** Dataset records follows **

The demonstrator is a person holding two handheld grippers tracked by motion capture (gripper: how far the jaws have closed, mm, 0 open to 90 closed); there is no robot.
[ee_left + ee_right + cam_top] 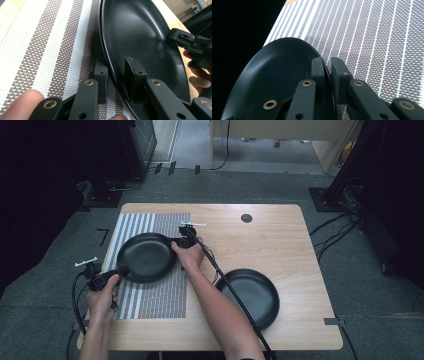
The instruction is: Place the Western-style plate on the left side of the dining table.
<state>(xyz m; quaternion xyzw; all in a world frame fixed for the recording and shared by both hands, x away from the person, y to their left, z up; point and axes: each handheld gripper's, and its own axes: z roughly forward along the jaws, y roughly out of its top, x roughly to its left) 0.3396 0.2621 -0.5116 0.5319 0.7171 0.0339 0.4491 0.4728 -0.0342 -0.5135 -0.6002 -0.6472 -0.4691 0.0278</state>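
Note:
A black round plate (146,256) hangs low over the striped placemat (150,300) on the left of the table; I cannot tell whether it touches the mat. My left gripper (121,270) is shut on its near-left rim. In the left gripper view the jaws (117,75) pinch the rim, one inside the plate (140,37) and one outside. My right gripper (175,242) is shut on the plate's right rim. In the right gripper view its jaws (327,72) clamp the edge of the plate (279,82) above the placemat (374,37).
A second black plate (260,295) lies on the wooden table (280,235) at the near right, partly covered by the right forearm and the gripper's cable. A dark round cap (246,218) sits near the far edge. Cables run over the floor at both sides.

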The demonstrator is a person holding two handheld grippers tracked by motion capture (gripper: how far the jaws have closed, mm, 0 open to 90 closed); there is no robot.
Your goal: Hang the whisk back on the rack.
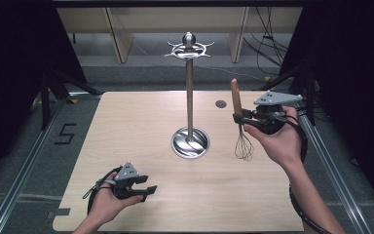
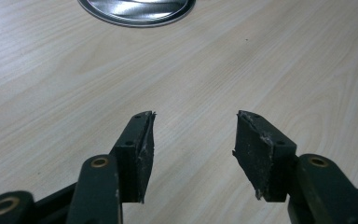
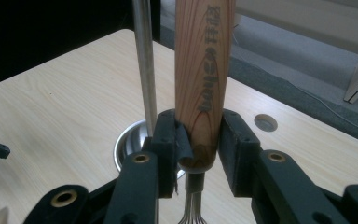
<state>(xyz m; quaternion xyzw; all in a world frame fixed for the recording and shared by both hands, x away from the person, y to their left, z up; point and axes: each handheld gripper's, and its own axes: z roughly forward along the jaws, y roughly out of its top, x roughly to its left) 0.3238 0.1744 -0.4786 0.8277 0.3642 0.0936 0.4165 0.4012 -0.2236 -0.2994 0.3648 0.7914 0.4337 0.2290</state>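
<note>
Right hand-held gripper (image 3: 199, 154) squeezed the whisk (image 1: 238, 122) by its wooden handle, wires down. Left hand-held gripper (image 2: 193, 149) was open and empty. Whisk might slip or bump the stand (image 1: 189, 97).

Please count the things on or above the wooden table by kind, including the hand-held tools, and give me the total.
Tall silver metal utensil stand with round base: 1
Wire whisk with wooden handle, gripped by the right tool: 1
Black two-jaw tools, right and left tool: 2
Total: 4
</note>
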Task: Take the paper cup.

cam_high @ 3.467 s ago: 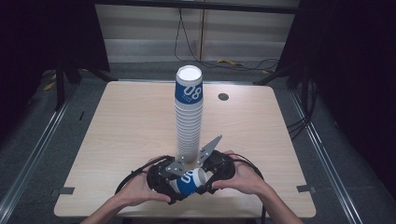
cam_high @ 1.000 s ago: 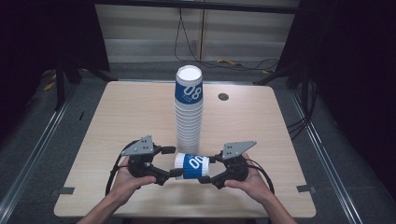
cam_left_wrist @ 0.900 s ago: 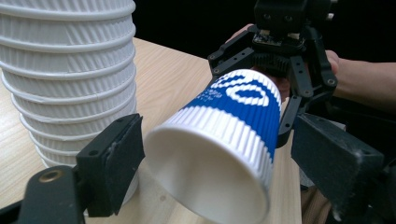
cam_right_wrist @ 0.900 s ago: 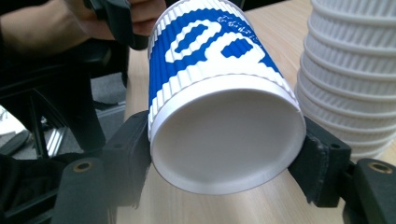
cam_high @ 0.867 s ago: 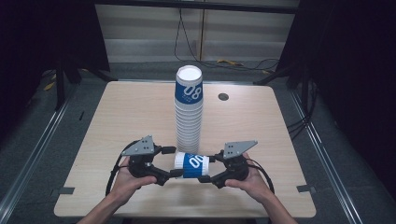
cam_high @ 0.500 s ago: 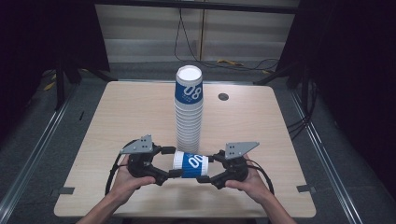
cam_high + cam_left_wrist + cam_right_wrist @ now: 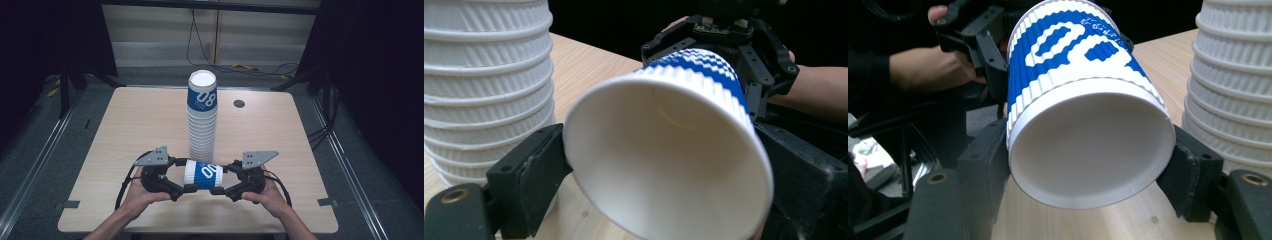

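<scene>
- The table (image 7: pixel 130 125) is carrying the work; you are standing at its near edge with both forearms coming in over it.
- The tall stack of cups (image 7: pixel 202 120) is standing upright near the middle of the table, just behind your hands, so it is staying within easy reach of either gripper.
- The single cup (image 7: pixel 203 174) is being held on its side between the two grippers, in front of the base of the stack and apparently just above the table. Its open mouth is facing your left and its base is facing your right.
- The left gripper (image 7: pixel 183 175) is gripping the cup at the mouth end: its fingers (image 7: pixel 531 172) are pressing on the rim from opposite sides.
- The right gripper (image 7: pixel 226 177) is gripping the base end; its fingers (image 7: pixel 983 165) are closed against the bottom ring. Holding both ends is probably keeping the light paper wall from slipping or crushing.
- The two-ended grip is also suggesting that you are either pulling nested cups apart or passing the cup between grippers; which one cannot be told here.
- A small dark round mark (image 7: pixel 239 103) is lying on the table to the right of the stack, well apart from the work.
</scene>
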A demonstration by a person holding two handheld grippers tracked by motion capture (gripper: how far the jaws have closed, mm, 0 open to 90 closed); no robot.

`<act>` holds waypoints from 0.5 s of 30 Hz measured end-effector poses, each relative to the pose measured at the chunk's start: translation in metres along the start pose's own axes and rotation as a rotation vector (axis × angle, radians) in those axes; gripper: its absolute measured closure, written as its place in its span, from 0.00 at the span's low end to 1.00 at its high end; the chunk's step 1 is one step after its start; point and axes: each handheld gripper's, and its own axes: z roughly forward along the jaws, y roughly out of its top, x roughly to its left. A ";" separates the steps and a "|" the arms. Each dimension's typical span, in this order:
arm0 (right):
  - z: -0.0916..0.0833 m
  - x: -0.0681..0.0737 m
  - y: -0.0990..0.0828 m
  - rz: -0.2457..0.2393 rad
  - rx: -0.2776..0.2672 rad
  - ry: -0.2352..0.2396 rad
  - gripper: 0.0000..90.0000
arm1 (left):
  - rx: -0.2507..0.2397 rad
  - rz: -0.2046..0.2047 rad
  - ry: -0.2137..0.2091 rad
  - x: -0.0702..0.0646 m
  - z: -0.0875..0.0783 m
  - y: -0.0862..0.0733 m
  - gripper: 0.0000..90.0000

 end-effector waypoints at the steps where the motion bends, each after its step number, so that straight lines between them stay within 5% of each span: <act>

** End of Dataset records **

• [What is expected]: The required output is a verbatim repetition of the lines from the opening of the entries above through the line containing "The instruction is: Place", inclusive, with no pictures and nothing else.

• [Expected output]:
The demonstrator is a person holding two handheld grippers tracked by motion capture (gripper: how far the jaws have closed, mm, 0 open to 90 closed); there is no robot.
[ee_left + ee_right + cam_top] 
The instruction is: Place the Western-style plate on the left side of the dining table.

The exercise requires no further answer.